Выгнулась старая спина.
Растопырились руки.
И пальцы в пол вцепилися… продрали дерево.
Я и дышать-то перестала. Что бы ни сидело в круге, моею бабкою оно не было… слыхала я про подменышей. Так они больше младенчиков крадут, своих людям подсовывая, капризных да крикливых. Старухи им без надобности.
И… подменыши крохотные.
Слабосильные.
Их, коль поймаешь, удержать легче легкого. За плечико возьмешься, тряхнешь добре аль крапивою, которой дюже они страшатся, перетянешь разок, тут-то и явятся родители, о чадушке заботу проявляя. Станут злато-серебро предлагать, каменья всякие, клады сокрытые, чтоб только отпустили люди.
Не чинили вреда.
Тварюка в круге зашипела.
– Зослава, не двигайтесь, – холодно произнесла Люциана Береславовна. – Все немного… сложней, чем казалось. Но мы справимся.
Мы?
Я от не справлюся… тварь ходит кругами, на четвереньках… зад выставила.

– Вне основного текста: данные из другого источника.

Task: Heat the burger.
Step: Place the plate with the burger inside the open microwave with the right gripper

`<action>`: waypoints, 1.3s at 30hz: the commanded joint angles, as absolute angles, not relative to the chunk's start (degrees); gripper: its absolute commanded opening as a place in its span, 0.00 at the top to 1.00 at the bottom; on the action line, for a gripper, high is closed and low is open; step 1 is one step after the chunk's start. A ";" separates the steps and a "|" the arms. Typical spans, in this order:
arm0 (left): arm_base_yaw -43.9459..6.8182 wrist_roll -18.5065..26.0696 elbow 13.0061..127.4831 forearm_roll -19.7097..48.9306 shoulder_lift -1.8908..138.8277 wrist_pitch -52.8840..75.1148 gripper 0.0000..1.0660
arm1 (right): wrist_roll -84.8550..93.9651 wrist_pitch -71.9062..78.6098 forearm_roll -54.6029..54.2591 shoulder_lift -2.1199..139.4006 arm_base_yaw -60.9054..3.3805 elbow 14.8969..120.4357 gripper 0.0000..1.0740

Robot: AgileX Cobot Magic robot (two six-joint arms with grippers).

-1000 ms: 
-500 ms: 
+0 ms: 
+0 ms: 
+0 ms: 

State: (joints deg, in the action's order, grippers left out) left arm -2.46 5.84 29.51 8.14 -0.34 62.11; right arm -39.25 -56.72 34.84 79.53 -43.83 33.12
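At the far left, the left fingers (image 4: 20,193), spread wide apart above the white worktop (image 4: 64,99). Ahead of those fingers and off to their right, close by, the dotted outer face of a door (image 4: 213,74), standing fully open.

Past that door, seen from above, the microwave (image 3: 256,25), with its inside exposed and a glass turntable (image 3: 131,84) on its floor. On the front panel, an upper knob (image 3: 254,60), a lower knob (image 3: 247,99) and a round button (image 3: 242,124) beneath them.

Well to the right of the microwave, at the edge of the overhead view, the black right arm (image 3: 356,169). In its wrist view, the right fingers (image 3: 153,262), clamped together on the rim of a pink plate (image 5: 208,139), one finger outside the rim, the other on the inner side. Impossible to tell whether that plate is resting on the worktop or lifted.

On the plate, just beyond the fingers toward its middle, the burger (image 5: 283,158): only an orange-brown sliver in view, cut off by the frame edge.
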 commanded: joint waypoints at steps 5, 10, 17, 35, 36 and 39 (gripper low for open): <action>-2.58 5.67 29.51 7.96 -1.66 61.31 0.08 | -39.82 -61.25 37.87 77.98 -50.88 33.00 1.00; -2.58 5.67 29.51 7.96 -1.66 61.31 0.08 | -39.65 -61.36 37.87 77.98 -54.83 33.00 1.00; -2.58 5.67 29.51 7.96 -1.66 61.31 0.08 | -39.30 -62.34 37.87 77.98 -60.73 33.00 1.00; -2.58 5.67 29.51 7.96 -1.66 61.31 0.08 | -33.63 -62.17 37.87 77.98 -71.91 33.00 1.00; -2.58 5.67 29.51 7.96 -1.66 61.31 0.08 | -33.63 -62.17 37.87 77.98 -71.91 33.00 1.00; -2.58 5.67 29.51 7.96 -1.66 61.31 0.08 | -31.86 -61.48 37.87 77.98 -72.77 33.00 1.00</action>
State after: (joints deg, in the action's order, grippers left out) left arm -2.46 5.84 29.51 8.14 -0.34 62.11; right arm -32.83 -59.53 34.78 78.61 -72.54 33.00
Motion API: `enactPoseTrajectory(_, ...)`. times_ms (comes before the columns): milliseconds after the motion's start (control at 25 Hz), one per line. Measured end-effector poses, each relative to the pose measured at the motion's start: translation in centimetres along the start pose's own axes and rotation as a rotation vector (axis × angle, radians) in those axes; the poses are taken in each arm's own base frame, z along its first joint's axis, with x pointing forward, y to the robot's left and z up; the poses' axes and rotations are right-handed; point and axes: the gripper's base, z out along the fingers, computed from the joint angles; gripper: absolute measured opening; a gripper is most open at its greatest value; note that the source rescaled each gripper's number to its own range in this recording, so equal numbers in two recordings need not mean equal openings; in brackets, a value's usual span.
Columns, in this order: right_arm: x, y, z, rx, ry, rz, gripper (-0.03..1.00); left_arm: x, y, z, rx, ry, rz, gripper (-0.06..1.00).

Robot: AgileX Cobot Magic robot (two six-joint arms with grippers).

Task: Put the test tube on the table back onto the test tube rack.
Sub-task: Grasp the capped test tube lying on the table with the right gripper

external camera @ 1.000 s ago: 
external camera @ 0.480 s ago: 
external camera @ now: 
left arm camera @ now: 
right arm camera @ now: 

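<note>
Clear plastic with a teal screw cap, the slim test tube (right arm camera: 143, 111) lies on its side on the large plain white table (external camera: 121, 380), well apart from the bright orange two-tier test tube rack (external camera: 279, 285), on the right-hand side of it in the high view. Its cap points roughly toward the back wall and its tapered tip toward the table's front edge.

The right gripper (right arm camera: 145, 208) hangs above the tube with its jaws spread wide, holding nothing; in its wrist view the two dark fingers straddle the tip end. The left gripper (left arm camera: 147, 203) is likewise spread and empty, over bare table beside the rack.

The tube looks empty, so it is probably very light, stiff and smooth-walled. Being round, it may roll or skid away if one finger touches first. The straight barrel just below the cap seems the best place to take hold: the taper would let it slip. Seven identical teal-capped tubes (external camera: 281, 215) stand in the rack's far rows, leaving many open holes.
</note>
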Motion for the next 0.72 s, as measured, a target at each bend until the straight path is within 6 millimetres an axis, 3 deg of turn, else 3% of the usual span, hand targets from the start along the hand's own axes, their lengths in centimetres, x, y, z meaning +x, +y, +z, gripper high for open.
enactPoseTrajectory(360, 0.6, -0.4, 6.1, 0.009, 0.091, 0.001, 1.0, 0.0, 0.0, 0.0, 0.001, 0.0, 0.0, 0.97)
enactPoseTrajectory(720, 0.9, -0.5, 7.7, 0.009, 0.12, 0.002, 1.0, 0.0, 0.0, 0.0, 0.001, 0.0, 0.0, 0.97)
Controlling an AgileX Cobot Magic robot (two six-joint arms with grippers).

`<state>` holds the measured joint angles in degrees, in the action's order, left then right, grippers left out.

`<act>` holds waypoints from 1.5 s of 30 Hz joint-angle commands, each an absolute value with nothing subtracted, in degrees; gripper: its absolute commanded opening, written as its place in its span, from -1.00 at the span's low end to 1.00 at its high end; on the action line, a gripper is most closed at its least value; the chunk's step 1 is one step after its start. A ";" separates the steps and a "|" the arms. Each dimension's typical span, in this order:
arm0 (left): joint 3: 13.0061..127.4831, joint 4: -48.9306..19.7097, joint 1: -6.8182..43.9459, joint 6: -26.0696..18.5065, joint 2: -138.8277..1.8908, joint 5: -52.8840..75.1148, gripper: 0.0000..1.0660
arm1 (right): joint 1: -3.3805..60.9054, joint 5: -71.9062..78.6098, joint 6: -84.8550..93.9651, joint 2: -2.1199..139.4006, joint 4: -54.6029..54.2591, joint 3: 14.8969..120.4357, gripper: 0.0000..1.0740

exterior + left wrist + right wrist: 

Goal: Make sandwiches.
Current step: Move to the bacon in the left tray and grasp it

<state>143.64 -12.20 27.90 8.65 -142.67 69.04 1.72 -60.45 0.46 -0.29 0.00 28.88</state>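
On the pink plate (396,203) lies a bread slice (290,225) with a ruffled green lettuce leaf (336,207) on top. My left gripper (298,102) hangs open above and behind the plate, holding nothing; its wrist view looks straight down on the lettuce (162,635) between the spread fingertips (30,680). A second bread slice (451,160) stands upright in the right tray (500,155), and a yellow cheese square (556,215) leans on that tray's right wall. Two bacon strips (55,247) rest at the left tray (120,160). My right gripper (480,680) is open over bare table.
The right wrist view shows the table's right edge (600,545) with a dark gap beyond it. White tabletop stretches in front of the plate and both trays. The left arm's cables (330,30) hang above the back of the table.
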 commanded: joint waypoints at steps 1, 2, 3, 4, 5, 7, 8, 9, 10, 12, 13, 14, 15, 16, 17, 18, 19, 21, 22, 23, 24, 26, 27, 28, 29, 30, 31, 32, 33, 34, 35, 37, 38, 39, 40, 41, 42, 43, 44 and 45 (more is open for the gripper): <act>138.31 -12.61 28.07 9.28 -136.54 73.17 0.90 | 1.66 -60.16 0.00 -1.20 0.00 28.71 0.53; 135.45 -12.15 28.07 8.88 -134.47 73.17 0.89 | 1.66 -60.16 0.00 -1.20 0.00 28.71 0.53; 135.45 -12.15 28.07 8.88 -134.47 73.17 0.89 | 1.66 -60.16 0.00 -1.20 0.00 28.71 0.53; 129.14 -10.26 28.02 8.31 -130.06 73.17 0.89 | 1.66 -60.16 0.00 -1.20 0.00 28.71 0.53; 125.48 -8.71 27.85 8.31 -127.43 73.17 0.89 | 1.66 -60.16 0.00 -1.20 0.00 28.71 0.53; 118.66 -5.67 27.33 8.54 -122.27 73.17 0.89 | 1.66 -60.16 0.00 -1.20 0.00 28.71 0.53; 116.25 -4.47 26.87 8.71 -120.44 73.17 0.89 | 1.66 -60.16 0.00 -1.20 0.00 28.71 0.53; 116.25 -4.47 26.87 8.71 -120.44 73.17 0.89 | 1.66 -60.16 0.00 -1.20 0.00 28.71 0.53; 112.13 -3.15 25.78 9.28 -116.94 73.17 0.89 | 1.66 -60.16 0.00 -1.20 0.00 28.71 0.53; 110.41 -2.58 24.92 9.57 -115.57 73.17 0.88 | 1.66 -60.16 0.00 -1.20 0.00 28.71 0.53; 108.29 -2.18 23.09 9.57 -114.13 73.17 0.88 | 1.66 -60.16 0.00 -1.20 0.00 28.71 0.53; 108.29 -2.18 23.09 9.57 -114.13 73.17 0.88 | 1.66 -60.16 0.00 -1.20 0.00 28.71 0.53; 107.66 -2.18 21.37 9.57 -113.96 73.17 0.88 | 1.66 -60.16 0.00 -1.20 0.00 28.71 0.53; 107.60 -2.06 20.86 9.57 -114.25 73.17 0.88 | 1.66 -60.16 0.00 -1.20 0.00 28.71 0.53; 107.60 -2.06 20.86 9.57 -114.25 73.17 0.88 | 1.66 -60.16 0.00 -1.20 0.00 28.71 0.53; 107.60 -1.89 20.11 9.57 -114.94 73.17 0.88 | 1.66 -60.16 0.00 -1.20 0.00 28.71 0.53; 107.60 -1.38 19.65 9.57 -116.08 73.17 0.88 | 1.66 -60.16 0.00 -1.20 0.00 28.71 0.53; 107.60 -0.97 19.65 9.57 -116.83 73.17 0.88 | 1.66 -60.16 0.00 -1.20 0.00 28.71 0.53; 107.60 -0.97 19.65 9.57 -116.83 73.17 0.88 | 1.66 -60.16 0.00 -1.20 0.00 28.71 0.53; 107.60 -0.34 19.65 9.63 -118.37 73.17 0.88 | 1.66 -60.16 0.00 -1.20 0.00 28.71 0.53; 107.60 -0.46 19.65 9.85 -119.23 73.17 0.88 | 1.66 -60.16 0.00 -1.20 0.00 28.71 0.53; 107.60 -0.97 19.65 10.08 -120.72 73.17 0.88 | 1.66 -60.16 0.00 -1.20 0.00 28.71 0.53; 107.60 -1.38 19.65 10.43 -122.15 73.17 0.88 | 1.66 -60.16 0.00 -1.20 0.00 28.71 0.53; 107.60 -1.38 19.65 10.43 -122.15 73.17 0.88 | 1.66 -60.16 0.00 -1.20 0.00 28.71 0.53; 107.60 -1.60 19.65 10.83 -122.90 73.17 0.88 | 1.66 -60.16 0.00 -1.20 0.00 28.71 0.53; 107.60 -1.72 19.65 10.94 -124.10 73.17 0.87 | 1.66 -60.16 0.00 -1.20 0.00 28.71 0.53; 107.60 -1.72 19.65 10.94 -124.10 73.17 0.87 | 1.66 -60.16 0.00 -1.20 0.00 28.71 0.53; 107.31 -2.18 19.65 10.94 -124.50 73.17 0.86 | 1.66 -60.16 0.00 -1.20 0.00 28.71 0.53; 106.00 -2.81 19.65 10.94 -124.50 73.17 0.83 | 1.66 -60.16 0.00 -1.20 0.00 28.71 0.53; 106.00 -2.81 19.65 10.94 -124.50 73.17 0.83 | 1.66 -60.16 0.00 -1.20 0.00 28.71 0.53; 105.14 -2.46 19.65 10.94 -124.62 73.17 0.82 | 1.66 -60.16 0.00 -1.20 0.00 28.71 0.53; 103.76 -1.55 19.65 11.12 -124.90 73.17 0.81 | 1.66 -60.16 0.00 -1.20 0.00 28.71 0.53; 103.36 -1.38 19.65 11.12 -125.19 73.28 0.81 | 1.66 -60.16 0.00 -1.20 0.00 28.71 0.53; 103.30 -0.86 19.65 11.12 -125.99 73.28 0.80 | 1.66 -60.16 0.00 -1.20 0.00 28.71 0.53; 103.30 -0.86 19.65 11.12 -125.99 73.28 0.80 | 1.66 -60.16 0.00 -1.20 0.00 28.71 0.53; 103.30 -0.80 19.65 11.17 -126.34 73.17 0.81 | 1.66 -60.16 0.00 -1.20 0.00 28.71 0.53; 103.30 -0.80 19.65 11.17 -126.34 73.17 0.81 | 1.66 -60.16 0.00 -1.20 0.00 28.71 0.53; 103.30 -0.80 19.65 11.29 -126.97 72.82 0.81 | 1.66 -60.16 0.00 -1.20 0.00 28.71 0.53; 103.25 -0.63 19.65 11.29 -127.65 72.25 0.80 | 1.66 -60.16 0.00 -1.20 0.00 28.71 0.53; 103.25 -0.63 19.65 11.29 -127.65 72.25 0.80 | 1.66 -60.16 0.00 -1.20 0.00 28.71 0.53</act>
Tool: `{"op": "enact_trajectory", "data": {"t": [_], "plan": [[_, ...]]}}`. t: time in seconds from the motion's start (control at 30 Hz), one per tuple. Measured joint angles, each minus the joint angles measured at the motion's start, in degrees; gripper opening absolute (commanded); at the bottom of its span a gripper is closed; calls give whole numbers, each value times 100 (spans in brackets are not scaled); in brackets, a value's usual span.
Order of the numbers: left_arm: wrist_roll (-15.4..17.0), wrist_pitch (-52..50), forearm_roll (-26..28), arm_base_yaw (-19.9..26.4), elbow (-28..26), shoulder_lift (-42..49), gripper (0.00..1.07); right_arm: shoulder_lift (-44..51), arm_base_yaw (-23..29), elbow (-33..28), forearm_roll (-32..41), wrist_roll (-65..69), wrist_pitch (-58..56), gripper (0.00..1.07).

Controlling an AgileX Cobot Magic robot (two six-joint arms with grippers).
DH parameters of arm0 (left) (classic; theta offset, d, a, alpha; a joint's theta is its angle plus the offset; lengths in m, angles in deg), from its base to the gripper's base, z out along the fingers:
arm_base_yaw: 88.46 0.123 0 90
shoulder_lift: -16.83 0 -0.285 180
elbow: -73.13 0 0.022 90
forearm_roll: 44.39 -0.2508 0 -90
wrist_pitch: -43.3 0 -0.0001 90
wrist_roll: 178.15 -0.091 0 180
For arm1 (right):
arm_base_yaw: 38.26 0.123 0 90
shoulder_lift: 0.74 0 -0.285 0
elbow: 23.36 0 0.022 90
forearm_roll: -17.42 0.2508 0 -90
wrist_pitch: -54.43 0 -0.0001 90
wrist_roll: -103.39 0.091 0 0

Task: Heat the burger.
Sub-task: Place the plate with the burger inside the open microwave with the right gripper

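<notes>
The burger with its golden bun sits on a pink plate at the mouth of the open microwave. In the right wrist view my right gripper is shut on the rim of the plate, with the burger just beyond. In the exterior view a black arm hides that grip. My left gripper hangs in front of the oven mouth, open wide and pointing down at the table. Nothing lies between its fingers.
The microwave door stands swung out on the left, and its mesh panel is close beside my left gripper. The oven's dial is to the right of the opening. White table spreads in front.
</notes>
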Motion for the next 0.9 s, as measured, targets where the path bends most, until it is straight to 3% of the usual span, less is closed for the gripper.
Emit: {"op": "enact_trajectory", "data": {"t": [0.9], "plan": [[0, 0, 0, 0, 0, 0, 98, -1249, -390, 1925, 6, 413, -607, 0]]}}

Руки вытянула. На руках тех кольца-перстни сверкают, бранзалетки позванивают. Из роту слюна течет, и тварюка оною слюной мало что не захлебывается.
Головой мотнет, и брызги во все стороны.
Страх!
– Зосенька, – тварюка остановилася и голову ко мне повернула. Губы растянулися. Глаза раскрылися, только не светлые бабкины, а кровью налитые, тяжкие. – Это ты, внученька?
Хотела я сказать, что, кем бы она там ни была, только не внучка я ей. Но Люциана Береславовна нахмурилась, и я губу прикусила.
Мало ли.
Вдруг промолвлю словечко, и волшба разрушится. Бывало такое в сказках про девиц неумных. Только отчего-то не хотелося, чтоб сказка сия наяву повторилась.
– Что ж ты бабушку не обнимешь? – лисливым голоском тварюка спросила. И на ноги поднялася.
Распрямилася.
Я прям-таки услышала, как хрустят бабкины косточки.
– Я уж по тебе соскучилася… – Она облизнулась, и я закрыла глаза, чтоб не видеть ее. Но стало только хуже. Слышала-то я бабкин голос.
Этот голос мне колыбельные пел.
И утешал.
Советы давал, сказки сказывал. И тепериче казаться начинало, что там, в круге, все ж моя Ефросинья Аникеевна заперта. А я стою и ничего не делаю, мучить позволяю дорогого человека. Небось сама и начертила… сама и стереть могу.